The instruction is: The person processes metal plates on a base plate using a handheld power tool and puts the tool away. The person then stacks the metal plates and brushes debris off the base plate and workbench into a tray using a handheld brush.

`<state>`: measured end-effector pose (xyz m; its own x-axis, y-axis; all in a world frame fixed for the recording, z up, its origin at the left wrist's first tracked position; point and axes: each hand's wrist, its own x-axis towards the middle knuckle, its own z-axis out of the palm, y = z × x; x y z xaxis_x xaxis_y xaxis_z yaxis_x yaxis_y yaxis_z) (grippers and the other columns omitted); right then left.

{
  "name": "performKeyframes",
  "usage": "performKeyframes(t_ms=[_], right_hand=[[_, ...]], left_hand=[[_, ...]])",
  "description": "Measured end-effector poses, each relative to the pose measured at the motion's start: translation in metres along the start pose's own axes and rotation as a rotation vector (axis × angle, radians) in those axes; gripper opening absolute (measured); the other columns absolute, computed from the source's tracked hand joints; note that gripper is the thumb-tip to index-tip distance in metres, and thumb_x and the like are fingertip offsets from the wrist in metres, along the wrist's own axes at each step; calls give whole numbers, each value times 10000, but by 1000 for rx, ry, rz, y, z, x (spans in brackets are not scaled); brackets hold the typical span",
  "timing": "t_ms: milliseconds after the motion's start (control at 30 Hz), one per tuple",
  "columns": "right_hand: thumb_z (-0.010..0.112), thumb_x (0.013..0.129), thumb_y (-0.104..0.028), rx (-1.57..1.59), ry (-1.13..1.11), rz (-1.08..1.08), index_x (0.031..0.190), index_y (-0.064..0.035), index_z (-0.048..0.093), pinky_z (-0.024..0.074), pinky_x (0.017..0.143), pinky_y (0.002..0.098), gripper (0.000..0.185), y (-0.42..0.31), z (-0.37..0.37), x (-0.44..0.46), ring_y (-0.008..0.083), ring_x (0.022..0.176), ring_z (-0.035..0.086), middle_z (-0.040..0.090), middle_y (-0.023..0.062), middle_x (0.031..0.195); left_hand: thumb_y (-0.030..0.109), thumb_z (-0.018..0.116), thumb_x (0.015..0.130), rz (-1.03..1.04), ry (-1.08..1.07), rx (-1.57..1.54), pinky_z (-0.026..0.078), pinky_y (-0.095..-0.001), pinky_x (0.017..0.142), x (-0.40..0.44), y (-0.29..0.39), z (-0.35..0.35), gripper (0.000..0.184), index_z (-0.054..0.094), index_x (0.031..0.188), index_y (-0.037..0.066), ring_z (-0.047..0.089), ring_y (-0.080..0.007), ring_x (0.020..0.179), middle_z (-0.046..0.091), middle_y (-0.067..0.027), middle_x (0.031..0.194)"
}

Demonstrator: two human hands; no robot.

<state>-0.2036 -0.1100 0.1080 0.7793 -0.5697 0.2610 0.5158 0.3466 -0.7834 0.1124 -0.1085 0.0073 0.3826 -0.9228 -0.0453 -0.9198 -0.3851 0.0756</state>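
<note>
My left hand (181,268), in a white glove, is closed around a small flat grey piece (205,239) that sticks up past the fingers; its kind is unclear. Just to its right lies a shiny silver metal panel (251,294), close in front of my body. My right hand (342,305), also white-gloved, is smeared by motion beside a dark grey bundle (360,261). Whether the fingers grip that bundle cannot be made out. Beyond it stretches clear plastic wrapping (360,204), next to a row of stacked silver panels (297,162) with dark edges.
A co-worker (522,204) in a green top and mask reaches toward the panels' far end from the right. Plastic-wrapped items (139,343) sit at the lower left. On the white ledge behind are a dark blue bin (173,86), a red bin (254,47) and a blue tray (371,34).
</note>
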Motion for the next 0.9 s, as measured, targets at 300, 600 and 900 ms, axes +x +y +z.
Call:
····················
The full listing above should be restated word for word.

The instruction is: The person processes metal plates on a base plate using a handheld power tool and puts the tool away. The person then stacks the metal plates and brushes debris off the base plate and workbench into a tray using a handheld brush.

`<state>`: measured end-effector pose (xyz m; its own x-axis, y-axis; all in a world frame fixed for the recording, z up, its origin at the left wrist's first tracked position; point and axes: each hand's wrist, its own x-axis towards the middle knuckle, its own z-axis out of the palm, y = z × x; x y z xaxis_x xaxis_y xaxis_z yaxis_x yaxis_y yaxis_z) (grippers and the other columns omitted); right then left.

{
  "name": "performKeyframes",
  "usage": "performKeyframes(t_ms=[_], right_hand=[[_, ...]], left_hand=[[_, ...]])",
  "description": "Measured end-effector poses, each relative to the pose measured at the motion's start: translation in metres along the start pose's own axes and rotation as a rotation vector (axis × angle, radians) in those axes; gripper opening absolute (measured); the other columns absolute, computed from the source's tracked hand joints; note that gripper is the thumb-tip to index-tip distance in metres, and thumb_x and the like are fingertip offsets from the wrist in metres, along the wrist's own axes at each step; calls give whole numbers, each value times 10000, but by 1000 for rx, ry, rz, y, z, x (spans in brackets are not scaled); brackets hold the typical span",
  "timing": "t_ms: milliseconds after the motion's start (control at 30 Hz), one per tuple",
  "columns": "right_hand: thumb_z (-0.010..0.112), thumb_x (0.013..0.129), thumb_y (-0.104..0.028), rx (-1.57..1.59), ry (-1.13..1.11), rz (-1.08..1.08), index_x (0.031..0.190), index_y (-0.064..0.035), index_z (-0.048..0.093), pinky_z (-0.024..0.074), pinky_x (0.017..0.143), pinky_y (0.002..0.098), gripper (0.000..0.185), y (-0.42..0.31), z (-0.37..0.37), x (-0.44..0.46), ring_y (-0.008..0.083), ring_x (0.022..0.176), ring_z (-0.035..0.086), middle_z (-0.040..0.090), middle_y (-0.023..0.062), middle_x (0.031..0.195); left_hand: thumb_y (-0.030..0.109), thumb_z (-0.018..0.116), thumb_x (0.015..0.130), rz (-1.03..1.04), ry (-1.08..1.07), rx (-1.57..1.54), pinky_z (-0.026..0.078), pinky_y (-0.095..-0.001), pinky_x (0.017..0.142), x (-0.40..0.44), y (-0.29..0.39), z (-0.35..0.35), gripper (0.000..0.184), index_z (-0.054..0.094), index_x (0.031..0.188), index_y (-0.037..0.066), ring_z (-0.047..0.089), ring_y (-0.080..0.007), ring_x (0.020..0.179), middle_z (-0.046..0.091), middle_y (-0.067..0.027), middle_x (0.031..0.194)"
}

Demonstrator: two human hands; no robot.

<state>-0.2036 -0.1100 0.1080 0.7793 -0.5697 0.2610 0.5158 0.3466 -0.7834 0.1124 -0.1085 0.0073 0.3826 -0.9228 -0.0453 -0.9198 -0.3851 0.0756</state>
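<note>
My left hand (181,268), in a white glove, is closed around a small flat grey piece (205,239) that sticks up past the fingers; its kind is unclear. Just to its right lies a shiny silver metal panel (251,294), close in front of my body. My right hand (342,305), also white-gloved, is smeared by motion beside a dark grey bundle (360,261). Whether the fingers grip that bundle cannot be made out. Beyond it stretches clear plastic wrapping (360,204), next to a row of stacked silver panels (297,162) with dark edges.
A co-worker (522,204) in a green top and mask reaches toward the panels' far end from the right. Plastic-wrapped items (139,343) sit at the lower left. On the white ledge behind are a dark blue bin (173,86), a red bin (254,47) and a blue tray (371,34).
</note>
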Motion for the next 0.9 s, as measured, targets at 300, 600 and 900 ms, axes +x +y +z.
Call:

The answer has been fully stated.